• [What to do] Only one portion of the data is to be written out: from the line bearing "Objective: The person" through the line bearing "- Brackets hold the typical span". Write it exactly as it appears.

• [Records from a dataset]
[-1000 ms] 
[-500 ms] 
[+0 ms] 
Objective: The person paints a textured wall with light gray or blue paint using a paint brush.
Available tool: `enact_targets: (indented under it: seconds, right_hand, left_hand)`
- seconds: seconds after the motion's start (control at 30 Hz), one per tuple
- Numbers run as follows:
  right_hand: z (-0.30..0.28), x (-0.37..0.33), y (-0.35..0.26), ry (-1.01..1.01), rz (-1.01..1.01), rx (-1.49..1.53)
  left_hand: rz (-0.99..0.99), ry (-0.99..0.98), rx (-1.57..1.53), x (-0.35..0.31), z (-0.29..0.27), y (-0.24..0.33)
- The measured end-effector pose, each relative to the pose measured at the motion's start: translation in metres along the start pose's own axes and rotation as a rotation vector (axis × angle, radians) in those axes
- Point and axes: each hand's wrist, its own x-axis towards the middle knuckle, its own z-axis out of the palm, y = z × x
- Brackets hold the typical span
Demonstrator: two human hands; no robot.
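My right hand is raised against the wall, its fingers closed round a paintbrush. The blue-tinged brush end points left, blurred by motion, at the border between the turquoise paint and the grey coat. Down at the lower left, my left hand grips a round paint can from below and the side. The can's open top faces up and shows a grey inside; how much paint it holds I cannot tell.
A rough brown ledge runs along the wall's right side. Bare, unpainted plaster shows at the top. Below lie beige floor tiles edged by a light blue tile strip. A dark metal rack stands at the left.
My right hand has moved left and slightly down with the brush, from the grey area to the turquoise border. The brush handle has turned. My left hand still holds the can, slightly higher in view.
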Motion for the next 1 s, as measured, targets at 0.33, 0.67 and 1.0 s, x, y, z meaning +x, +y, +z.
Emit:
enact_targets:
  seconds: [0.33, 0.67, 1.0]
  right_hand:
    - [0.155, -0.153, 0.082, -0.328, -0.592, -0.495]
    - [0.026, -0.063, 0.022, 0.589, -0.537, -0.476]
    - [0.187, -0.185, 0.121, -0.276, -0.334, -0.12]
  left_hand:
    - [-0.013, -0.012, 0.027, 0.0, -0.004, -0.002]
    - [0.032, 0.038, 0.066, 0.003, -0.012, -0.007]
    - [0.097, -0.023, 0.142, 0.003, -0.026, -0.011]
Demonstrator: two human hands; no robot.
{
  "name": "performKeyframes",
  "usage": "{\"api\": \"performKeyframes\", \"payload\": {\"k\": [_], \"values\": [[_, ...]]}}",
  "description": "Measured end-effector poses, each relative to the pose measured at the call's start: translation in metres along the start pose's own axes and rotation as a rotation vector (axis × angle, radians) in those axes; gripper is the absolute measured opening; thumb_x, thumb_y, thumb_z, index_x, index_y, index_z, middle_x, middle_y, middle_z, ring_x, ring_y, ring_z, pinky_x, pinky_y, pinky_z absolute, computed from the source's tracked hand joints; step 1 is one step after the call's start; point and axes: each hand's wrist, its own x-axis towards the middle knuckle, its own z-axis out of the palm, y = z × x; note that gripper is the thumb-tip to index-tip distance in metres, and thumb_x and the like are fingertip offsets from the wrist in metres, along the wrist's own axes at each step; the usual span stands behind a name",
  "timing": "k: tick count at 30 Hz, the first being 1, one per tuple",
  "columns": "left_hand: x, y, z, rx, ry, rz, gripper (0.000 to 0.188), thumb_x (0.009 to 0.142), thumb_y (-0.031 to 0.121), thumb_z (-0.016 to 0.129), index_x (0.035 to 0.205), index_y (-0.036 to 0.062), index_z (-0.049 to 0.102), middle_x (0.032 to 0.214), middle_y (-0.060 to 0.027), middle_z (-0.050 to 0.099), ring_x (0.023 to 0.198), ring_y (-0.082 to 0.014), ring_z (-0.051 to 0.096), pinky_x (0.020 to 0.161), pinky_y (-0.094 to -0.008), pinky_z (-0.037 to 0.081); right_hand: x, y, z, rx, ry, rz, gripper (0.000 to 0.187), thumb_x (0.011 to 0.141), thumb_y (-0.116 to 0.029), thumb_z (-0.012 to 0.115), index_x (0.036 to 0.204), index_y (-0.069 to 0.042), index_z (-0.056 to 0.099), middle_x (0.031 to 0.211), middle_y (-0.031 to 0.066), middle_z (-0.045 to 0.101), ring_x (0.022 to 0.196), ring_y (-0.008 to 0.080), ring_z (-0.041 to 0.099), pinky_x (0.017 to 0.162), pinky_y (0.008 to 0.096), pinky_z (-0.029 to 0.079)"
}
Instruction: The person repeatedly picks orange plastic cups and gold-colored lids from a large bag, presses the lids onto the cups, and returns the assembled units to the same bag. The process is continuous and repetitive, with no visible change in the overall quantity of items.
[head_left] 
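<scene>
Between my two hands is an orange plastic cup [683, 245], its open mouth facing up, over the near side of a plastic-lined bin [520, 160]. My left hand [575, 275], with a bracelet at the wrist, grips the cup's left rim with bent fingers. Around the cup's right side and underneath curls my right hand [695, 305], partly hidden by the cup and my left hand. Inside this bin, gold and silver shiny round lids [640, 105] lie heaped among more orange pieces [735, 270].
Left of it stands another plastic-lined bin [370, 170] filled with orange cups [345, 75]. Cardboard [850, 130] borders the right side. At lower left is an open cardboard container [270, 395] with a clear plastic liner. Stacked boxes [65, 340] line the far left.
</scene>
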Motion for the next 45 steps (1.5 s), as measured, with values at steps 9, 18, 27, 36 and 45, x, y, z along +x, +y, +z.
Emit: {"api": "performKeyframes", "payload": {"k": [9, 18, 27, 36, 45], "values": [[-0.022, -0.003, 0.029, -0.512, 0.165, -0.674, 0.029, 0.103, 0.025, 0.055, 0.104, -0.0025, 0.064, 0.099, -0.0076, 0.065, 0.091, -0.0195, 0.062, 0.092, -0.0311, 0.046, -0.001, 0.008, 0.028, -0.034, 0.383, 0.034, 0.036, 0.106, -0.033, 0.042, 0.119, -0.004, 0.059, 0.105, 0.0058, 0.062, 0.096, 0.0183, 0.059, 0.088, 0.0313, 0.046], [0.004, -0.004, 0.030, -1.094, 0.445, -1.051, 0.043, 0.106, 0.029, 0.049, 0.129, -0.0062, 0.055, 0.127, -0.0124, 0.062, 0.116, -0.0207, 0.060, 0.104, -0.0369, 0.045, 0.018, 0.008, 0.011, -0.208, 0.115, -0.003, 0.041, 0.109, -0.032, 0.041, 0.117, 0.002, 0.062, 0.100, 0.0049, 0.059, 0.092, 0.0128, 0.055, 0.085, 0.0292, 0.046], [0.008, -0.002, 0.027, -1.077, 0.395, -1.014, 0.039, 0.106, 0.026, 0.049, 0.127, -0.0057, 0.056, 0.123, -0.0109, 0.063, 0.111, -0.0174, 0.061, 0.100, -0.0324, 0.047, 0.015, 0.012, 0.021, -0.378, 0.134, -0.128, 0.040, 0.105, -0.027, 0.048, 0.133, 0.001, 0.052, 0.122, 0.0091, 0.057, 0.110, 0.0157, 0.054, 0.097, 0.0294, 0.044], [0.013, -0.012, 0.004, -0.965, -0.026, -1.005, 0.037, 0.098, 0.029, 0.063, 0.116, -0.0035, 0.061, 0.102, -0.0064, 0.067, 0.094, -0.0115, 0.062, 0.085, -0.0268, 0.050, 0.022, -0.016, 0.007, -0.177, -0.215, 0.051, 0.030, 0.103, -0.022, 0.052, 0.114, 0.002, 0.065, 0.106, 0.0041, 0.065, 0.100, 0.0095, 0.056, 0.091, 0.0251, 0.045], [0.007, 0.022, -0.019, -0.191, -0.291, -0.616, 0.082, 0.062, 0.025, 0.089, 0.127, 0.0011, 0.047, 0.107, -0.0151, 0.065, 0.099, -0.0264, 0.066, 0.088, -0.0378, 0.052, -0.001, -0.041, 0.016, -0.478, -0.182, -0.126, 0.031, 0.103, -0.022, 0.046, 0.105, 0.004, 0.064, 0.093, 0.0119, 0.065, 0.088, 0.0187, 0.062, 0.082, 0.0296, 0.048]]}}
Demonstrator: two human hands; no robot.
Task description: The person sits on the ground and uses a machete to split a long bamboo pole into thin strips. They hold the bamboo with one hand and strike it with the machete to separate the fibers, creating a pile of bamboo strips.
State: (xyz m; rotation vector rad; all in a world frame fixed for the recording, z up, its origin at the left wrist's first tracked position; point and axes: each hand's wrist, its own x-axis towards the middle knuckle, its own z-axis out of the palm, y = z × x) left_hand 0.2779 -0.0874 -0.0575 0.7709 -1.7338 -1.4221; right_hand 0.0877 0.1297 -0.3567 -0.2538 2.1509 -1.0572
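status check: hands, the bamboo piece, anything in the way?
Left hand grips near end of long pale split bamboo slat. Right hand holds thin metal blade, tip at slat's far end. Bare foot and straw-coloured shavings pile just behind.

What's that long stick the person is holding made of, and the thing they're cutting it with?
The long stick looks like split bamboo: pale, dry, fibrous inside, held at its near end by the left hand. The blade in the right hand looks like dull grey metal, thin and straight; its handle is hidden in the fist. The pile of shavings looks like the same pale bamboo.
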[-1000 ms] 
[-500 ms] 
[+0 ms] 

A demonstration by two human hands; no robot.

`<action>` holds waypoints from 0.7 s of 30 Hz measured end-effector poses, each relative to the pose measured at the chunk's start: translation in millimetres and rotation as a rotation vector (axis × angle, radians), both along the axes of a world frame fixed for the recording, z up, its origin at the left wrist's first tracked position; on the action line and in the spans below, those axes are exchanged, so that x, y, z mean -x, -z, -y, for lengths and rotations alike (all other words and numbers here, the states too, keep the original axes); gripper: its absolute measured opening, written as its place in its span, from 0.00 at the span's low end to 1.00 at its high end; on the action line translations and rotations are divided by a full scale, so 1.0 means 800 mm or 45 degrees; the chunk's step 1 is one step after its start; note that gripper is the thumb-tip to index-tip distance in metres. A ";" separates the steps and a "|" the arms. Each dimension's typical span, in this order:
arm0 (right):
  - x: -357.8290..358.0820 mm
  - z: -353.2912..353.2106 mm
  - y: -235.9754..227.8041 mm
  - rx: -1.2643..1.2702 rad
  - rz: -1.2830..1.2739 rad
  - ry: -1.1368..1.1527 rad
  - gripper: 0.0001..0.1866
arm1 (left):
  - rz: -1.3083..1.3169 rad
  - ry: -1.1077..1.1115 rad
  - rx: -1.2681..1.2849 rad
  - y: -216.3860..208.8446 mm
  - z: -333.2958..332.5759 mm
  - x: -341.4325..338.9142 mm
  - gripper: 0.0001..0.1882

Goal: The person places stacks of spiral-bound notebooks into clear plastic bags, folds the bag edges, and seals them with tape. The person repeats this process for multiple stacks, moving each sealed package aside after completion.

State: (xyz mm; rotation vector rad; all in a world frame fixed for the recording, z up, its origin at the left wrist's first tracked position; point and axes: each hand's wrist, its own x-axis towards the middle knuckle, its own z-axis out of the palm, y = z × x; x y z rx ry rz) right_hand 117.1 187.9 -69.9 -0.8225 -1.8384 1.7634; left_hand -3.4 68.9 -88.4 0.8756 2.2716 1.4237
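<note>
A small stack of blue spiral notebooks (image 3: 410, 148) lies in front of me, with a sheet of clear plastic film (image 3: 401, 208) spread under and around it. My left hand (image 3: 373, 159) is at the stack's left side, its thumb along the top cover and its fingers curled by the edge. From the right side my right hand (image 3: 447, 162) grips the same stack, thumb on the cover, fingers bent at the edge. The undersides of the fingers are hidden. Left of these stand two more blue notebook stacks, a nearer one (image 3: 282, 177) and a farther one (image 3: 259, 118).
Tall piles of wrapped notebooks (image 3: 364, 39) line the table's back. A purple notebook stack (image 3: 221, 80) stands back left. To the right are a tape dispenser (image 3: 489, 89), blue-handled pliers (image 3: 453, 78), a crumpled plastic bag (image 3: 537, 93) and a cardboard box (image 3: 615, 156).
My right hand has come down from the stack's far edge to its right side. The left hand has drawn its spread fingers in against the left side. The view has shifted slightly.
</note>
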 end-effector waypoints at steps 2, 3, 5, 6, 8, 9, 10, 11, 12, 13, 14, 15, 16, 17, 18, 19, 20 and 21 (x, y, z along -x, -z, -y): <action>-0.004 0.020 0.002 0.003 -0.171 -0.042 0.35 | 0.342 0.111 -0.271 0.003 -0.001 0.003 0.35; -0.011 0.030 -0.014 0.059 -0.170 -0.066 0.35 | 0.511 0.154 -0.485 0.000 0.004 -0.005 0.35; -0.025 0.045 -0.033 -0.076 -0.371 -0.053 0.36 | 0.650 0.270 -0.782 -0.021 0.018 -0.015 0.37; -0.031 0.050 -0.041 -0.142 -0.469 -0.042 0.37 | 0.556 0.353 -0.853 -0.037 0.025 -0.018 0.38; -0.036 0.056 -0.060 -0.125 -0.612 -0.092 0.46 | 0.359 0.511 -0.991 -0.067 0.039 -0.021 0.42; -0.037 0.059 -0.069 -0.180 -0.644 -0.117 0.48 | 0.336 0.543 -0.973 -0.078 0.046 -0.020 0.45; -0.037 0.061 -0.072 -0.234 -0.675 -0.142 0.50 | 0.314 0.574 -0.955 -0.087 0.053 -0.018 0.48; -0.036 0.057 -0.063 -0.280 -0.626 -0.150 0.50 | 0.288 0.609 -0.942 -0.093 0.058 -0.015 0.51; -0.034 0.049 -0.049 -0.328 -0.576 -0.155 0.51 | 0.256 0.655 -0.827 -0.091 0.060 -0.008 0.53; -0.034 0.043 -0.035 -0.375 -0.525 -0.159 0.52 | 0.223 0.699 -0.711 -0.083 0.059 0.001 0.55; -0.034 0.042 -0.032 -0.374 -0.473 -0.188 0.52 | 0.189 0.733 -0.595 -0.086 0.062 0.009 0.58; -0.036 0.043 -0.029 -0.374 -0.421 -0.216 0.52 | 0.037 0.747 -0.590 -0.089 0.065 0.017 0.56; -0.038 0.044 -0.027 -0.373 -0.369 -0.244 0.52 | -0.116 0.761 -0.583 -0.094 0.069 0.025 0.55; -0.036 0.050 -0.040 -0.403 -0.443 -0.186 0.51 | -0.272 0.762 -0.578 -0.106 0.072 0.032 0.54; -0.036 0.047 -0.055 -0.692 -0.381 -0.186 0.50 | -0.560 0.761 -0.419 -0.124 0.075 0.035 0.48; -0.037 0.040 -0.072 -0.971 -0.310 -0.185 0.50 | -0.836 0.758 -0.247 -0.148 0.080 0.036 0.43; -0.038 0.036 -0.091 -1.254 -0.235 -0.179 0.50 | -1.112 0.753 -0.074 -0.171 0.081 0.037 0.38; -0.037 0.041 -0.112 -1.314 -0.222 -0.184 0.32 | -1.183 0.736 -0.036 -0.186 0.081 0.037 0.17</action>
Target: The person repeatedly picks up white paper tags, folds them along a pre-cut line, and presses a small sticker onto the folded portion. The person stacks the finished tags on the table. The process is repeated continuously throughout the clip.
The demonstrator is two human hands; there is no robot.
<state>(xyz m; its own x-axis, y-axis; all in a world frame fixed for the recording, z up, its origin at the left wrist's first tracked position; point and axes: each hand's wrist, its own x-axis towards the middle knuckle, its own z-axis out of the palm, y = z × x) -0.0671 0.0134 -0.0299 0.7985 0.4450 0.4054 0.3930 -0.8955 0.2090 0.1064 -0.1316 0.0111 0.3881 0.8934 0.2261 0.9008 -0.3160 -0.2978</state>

• [Exercise response]
Objective: The person paints a textured wall with light gray or blue paint using a paint brush.
Available tool: `enact_targets: (indented under it: seconds, right_hand, left_hand)`
- seconds: seconds after the motion's start (control at 30 Hz), one per tuple
- Numbers run as follows:
  right_hand: z (-0.30..0.28), x (-0.37..0.33), y (-0.35..0.26), ry (-1.01..1.01), rz (-1.01..1.01), rx (-1.49..1.53)
  left_hand: rz (-0.99..0.99), ry (-0.99..0.98), rx (-1.57..1.53), x (-0.35..0.31), z (-0.29..0.27), y (-0.24..0.33)
- The measured end-effector pose, each relative to the pose measured at the motion's start: translation in metres along the start pose's own axes and rotation as a rotation vector (axis × angle, radians) in those axes
- Point and axes: each hand's wrist, its own x-axis towards the middle knuckle, its own z-axis out of the palm, y = z × x
- Brackets hold the typical span

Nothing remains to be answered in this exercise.